Kabarnya, Madura FC akan disuap dengan dana sebesar Rp100 juta agar mau mengalah dari PSS. Bahkan skandal pengaturan skor pun, dalam beberapa tahun sebelumnya, juga melanda tim nasional Indonesia di kompetisi tingkat Asia Tenggara.
Aroma rekayasa skor terendus setelah Timnas Indonesia kalah telak 0-3 dari Malaysia dalam laga leg 1 final Piala AFF 2010. Sejumlah pemain disebut-sebut menerima uang suap agar tampil tak maksimal dalam laga prestisius itu, padahal mereka sangat diidolakan banyak pecinta sepak bola di Tanah Air. Manajer timnas saat itu juga dicurigai, dan tentu saja mereka semua membantah terlibat sehingga perdebatan kontroversi pengaturan skor pun terus berlanjut.

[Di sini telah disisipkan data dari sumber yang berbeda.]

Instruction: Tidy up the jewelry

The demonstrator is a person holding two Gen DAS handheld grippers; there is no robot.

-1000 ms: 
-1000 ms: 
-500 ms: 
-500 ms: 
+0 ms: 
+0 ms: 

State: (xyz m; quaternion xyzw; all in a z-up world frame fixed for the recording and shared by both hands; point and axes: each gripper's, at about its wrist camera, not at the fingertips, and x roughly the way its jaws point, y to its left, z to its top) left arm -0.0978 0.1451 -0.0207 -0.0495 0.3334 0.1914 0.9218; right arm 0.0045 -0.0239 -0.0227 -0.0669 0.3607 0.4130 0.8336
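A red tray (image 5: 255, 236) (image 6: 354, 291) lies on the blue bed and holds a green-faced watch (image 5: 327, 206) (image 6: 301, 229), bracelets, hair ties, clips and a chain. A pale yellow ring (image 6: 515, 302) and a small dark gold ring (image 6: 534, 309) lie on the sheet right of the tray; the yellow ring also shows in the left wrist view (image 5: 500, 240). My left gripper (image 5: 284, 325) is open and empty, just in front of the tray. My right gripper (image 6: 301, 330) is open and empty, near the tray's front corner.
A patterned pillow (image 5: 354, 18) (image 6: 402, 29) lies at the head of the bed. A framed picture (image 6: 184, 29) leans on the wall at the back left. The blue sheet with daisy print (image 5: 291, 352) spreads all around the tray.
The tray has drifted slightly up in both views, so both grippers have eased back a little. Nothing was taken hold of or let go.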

Lalu, kembali mencuatnya kasus pengaturan skor membuat Polri mengambil tindakan, dengan membentuk Satuan Tugas Anti Mafia Bola, yang dipimpin langsung oleh Kapolri, Jenderal Polisi Tito Karnavian. Hasilnya, dua anggota Komite Eksekutif (Exco) PSSI, Johar Lin Eng dan Dwi Irianto alias Mbah Putih, berhasil diamankan oleh Satgas Anti Mafia Bola.
Lantas, apa tanggapan para pengamat sepakbola terkait wabah besar sepakbola Indonesia bernama pengaturan skor? Pengamat sepakbola nasional yang pernah menjabat sebagai Juru Bicara PSSI, Tommy Welly, punya pandangan tersendiri dalam melihat kasus ini.
Intinya, dia melihat terus munculnya skandal pengaturan skor ini tak lepas dari ulah para mafia sepakbola terkait dengan besarnya perputaran uang di industri taruhan. Maka PSSI harus kerja keras untuk bersih-bersih dari sepak terjang para mafia sepakbola itu.
Berikut hasil wawancara khusus VIVA dengan Tommy Welly.
Bagaimana tanggapan Anda terkait pembentukan Satgas Antimafia Bola?
Hukum positif dan hukum olahraga memang terpisah. Tapi mungkin Polisi juga gemas dengan masalah ini. Oleh sebab itu dibentuklah Satgas (Anti Mafia Bola). Seharusnya (Kemenpora, PSSI, dan Polisi) sinergis untuk memberantas ini. Apa yang dilakukan Polisi saat ini adalah hal yang tepat.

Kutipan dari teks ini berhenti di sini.